TEATRU E SUCETA: A CORSICA E U TEATRU
Attività altre
Après les Journées Publiques de la Culture qui se sont déroulées les 17 et 18 octobre 2002 à l’initiative de l’Outil Culturel de la CTC, certains des participants avaient manifesté le désir d’approfondir la réflexion à propos de la création et de la diffusion théâtrales en Corse.
Les acteurs de la scène théâtrale corse se sont ainsi rencontrés le mercredi 11 décembre 2002 à l’Université de Corse.
La journée, distribuée en deux temps, s’est achevée par une représentation de Nozze ind’è i sgioculelli à 21 heures.
En souhaitant la bienvenue aux participants, le président Aiello a confirmé que l’action culturelle est au cœur du développement de l’université et assuré de son soutien le CCU représenté par Jacques Thiers, directeur, et Dominique Verdoni, responsable de la collection Quaterni Teatrini.

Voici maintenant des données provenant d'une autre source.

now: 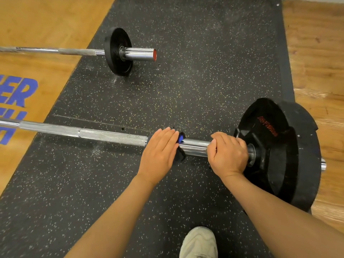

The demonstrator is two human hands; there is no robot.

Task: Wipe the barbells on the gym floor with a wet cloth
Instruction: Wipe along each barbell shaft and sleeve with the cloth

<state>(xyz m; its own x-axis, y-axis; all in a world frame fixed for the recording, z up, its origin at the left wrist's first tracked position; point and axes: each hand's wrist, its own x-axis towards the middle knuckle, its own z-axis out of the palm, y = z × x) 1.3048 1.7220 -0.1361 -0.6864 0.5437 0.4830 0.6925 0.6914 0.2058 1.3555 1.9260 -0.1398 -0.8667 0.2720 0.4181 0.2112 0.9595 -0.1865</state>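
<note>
A near barbell (111,135) lies across the black speckled rubber mat (186,86), with a large black plate (279,151) on its right end. My left hand (160,155) lies over the bar with straight fingers, pressing a dark cloth with a blue patch (181,139) against the shaft. My right hand (228,154) grips the smooth chrome sleeve just left of the plate. A second barbell (78,51) with a small black plate (119,51) lies farther away at the upper left.
Wooden floor with blue lettering (16,94) lies left of the mat, and more wood floor (316,53) lies to the right. My pale shoe (199,243) stands on the mat below the hands.
</note>
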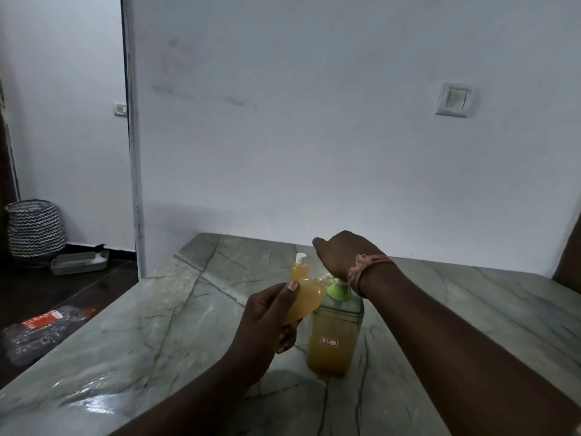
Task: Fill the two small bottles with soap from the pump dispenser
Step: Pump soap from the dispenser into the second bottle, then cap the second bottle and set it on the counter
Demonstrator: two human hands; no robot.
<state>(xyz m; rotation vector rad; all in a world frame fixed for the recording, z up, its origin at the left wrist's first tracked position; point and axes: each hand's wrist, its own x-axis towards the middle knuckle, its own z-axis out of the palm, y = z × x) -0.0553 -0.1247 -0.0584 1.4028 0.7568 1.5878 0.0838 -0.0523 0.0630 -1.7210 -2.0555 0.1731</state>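
Two small bottles are in play: one capped bottle (pixel 299 268) stands upright on the counter (pixel 471 297) just behind the pump dispenser (pixel 335 332), amber to its neck and so probably done, while the open bottle (pixel 306 298) is tilted on its side in the left hand (pixel 268 322), its mouth brought up to the green pump head (pixel 339 289). The left hand's fingers are clamped round the lower half of that bottle, thumb on top and the rest curled beneath. The right hand (pixel 342 254) sits over the pump, wrist bent down onto it; its fingers are hidden behind the hand, so I cannot tell whether they lie flat or curl on the plunger. The open bottle looks like thin, light plastic that would dent under a hard squeeze, and any soap smeared on its wall would make it slippery, so a firm hold low on the body, clear of the mouth, seems the sound one. Already nearly full of amber soap, it could spill easily while tilted. The dispenser is heavier, about half full and stiff-walled; pressing straight down on the plunger should keep it from tipping on the smooth stone counter, which looks wet near the left edge.
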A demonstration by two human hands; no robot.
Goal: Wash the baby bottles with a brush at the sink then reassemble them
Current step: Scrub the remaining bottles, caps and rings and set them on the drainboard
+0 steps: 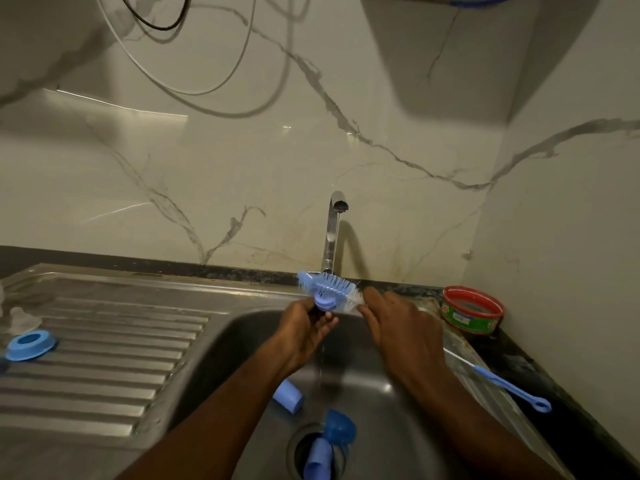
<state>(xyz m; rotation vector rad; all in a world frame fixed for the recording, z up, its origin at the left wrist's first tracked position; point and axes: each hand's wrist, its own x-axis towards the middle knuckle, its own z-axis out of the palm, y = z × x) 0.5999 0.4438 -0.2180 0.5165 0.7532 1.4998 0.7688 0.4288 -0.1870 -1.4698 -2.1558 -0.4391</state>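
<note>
Over the steel sink basin (239, 344), my left hand (304, 327) grips the round blue end of a bottle brush (330, 289) with blue and white bristles. My right hand (398, 320) pinches the brush's white bristle end. A thin stream of water runs from the tap (334, 230) down past the hands. In the basin lie blue bottle parts: a blue cylinder (288, 395), a blue cap (339, 427) and another blue piece (317, 460) at the drain. A blue screw ring (30, 345) sits on the drainboard with a clear teat (21, 318) behind it.
A thin blue-handled brush (502, 381) lies on the sink's right rim. A red and green tub (472, 308) stands on the dark counter at the back right. The ribbed drainboard (104, 358) stretches left. Marble wall behind, cables hanging above.
</note>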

Les débats (environ quatre heures d’échanges) ont été dirigés par D.Verdoni. Ils ont été nourris, animés et suivis par une assistance nombreuse dans laquelle figuraient aussi quelques étudiants des filières « arts du spectacle » et « études corses ». Les participants étaient manifestement intéressés par la rencontre elle-même, le contact désintéressé entre acteurs du même domaine, partageant l’amour du théâtre et l’ambition de voir ses langages servir à l’épanouissement des individus et des groupes sociaux . Plusieurs responsables de lieux et de troupes, retenus par leurs obligations administratives ou par des actions de diffusion en Corse et à l’extérieur (signe heureux d’activité !) avaient envoyé un mot pour manifester leur intérêt. Plusieurs compagnies n’avaient pu être prévenues (comment actualiser efficacement le répertoire ?). La plupart des troupes étaient représentées. Personne n’a profité de la pause repas pour s’enfuir !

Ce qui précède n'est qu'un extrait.